Where the Chemical Weapons Were Stored, Just Off Beltway 8

Included in ProPublica’s effort to identify and map every abandoned munitions facility in the U.S. — especially those that might still harbor toxic waste, residue from chemical weapons, or explosives: Houston’s own San Antonio Ordnance Depot, the original boundaries of which straddle Jacintoport Blvd., just east of Beltway 8 and immediately north of the Houston Ship Channel.

The 4,850-acre former depot and ordnance demolition facility was sold to the Ship Channel’s governing authority in 1964. It counts as one of 62 current or former military installations in Texas still containing hazardous waste, but according to Department of Defense documents is not scheduled to be cleaned up entirely until 2084.

Photos of San Jacinto Ordnance Depot bunkers: arch-ive.org

Along the Ship Channel

3 Comment

  • “… but according to Department of Defense documents is not scheduled to be cleaned up entirely until 2084.”

    Why so long? It seems to me that even a small portion of the latest $640 billion defense budget (including the $54 billion increase for 2018) should quite easily handle this a lot sooner. I guess public safety still isn’t a big priority.

  • Geez, I usually like Propublica, but this one pegs the needle on sensationalism. There are two suspected “contaminated areas”, only one of which is a concern in my mind. It’s right on Carpenter’s Bayou off of Sheldon Road, on privately owned land. The only known Burn Pit, and one other contaminated area, are either gone or buried, because they’re underneath Stolthaven or Enterprise tanks (I don’t know who owns those at the end of the rail spur). There were two suspected burn pits/disposal areas (OB/OD #1 and OB/OD #2), but there was no proof they were ever used. One of those is under dredge pits north of San Jac, and the other under a warehouse. You can see all this on the maps the Army produced for the site when they did the assessments.
    The site was cleared for sale to the public back in the 60’s, though of course that probably just meant they made sure there weren’t any bombs left in the bunkers.
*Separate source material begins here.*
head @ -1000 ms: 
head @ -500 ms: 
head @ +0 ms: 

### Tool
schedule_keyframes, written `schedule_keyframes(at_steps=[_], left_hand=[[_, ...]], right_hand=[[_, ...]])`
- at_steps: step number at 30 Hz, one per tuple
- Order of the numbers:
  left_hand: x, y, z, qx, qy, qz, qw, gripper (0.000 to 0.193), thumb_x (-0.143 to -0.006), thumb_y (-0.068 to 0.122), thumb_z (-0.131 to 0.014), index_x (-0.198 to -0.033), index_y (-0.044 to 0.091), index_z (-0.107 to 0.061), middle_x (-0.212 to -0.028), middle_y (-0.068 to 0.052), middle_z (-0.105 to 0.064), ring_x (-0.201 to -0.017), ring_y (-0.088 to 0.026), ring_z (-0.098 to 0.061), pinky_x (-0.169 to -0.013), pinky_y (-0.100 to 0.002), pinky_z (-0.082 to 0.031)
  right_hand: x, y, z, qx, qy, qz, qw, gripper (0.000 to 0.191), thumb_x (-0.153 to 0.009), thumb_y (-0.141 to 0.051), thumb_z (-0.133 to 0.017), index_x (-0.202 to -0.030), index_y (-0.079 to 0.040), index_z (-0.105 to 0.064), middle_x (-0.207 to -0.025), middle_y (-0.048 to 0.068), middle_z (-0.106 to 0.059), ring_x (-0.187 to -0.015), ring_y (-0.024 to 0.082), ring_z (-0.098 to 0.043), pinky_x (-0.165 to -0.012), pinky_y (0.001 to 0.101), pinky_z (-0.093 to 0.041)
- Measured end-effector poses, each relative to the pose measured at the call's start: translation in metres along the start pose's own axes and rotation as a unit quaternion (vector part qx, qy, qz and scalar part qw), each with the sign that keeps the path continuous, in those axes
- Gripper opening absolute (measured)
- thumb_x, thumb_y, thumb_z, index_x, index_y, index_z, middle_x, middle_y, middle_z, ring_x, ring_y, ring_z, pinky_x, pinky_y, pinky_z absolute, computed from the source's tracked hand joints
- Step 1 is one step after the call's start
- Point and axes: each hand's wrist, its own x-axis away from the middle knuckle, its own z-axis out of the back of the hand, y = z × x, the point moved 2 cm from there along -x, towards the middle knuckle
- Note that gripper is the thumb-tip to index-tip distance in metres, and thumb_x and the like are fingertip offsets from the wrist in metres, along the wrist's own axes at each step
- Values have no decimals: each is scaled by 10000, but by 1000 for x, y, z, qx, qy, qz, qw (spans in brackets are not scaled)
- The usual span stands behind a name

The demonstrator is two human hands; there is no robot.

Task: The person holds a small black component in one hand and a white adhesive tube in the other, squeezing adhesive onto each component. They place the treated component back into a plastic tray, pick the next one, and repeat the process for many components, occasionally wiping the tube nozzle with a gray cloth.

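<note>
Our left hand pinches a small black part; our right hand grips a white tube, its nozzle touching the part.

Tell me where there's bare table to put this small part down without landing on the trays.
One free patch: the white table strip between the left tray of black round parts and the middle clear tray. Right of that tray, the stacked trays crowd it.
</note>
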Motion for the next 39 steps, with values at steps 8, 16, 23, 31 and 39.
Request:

There are rumors of a missing phosgene bomb and a 500-lbs bomb, but no proof.
    The only thing I’d be concerned with are stories that the Army’s procedures for handling leaking chemical munitions on a train was to “temporarily” bury them by the side of the track wherever they were, and come back to get them later. I can imagine the military completely forgetting to do that. But that could have affected just about any railroad anywhere.

  • Only $7 million to clean it up and the Feds won’t finish until 2084? They already turned the land over to the Ship Channel people…5000 acres just sitting idle for 67 more years? Why?